- Relator(a)
- Ministro João Otávio de Noronha
- Órgão julgador
- Quinta Turma
- Data do julgamento
- 18/05/2021
- Data de publicação
- 21/05/2021
STJ – Acórdão, Rel. Ministro João Otávio de Noronha, Quinta Turma, j. 18/05/2021, p. 21/05/2021
AGRAVO REGIMENTAL. HABEAS CORPUS SUBSTITUTIVO DE RECURSO PRÓPRIO. INADMISSIBILIDADE. CRIME DE FURTO QUALIFICADO TENTADO. CONCURSO DE AGENTES. REPROVABILIDADE DA CONDUTA. VALOR DA RES FURTIVA SUPERIOR A 10% DO SALÁRIO MÍNIMO VIGENTE À ÉPOCA DO FATO. PRINCÍPIO DA INSIGNIFICÂNCIA. INAPLICABILIDADE. DECISÃO MANTIDA. 1. É inadmissível habeas corpus em substituição ao recurso próprio, também à revisão criminal, impondo-se o não conhecimento da impetração, salvo se verificada flagrante ilegalidade no ato judicial impugnado apta a ensejar a concessão da ordem de ofício. 2. A aplicação do princípio da insignificância, segundo a orientação do Supremo Tribunal Federal, demanda a verificação da lesividade mínima da conduta, apta a torná-la atípica, considerando-se: a) a mínima ofensividade da conduta do agente; b) a inexistência de periculosidade social na ação; c) o reduzido grau de reprovabilidade do comportamento; e d) a inexpressividade da lesão jurídica provocada.

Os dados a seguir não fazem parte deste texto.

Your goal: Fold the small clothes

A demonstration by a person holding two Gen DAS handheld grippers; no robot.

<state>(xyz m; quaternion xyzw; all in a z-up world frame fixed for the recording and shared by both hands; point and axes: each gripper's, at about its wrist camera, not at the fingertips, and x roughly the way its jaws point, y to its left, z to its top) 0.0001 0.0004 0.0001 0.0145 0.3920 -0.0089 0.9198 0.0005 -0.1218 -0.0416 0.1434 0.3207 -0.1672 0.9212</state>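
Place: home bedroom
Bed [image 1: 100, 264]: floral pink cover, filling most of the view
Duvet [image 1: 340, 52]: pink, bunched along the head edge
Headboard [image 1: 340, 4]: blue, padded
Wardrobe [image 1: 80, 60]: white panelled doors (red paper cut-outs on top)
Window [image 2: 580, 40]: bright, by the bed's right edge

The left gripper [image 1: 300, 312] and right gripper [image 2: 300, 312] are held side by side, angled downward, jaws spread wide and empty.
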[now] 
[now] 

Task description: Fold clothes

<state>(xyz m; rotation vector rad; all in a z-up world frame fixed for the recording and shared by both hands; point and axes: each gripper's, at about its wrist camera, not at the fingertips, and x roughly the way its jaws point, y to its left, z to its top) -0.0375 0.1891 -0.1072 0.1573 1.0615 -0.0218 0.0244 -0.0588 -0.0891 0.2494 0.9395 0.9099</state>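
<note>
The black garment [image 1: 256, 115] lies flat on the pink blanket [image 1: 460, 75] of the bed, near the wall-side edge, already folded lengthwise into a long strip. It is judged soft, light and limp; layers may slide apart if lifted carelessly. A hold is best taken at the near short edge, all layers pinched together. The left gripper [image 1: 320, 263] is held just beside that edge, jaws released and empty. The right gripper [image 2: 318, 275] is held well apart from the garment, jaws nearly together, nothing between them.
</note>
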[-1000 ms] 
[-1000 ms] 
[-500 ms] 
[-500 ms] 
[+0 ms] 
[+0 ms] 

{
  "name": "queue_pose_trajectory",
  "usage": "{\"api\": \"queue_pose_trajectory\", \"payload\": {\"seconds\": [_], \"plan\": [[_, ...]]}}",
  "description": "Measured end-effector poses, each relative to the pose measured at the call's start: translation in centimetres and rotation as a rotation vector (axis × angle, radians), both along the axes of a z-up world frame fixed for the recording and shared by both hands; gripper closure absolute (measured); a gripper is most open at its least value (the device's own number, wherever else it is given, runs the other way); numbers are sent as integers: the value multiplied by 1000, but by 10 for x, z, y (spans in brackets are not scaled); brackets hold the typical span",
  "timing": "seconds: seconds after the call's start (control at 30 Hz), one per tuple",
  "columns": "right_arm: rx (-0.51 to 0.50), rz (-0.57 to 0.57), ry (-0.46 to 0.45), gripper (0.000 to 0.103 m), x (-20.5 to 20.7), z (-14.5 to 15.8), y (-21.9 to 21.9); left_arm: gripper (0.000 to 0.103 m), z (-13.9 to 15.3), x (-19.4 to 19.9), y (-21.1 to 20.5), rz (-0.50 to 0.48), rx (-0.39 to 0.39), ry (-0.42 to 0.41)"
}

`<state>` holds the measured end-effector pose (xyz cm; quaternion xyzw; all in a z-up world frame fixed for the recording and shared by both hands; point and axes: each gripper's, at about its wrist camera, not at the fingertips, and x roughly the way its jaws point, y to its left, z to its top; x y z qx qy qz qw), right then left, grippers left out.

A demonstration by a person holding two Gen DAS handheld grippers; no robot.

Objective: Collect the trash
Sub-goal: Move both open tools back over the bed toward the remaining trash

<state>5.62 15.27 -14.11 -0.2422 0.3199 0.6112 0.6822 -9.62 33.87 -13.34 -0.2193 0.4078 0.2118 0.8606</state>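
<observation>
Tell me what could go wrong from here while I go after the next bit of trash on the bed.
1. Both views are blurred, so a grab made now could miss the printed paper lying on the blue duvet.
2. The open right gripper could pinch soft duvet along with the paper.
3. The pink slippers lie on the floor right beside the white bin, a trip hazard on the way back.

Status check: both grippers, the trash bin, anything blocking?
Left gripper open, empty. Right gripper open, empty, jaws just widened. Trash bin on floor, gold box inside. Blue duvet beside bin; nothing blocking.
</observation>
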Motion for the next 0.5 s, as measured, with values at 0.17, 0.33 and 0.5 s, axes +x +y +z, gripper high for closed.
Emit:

O Direito Penal não deve ocupar-se de condutas que, diante do desvalor do resultado produzido, não representem prejuízo relevante para o titular do bem jurídico tutelado ou para a integridade da própria ordem social. 3. A prática do delito mediante o concurso de agentes demonstra maior reprovabilidade da conduta, inviabilizando a aplicação do princípio da insignificância. 4. Inaplicável o princípio da insignificância quando o valor dos bens furtados não é considerado ínfimo por superar o parâmetro de 10% do salário mínimo vigente à época dos fatos, critério utilizado pelo STJ para aferir a relevância da lesão patrimonial. 5. Mantém-se integralmente a decisão agravada cujos fundamentos estão em conformidade com o entendimento do STJ sobre a matéria suscitada. 6. Agravo regimental desprovido. (AgRg no HC n. 613.197/PR, relator Ministro João Otávio de Noronha, Quinta Turma, julgado em 18/5/2021, DJe de 21/5/2021.)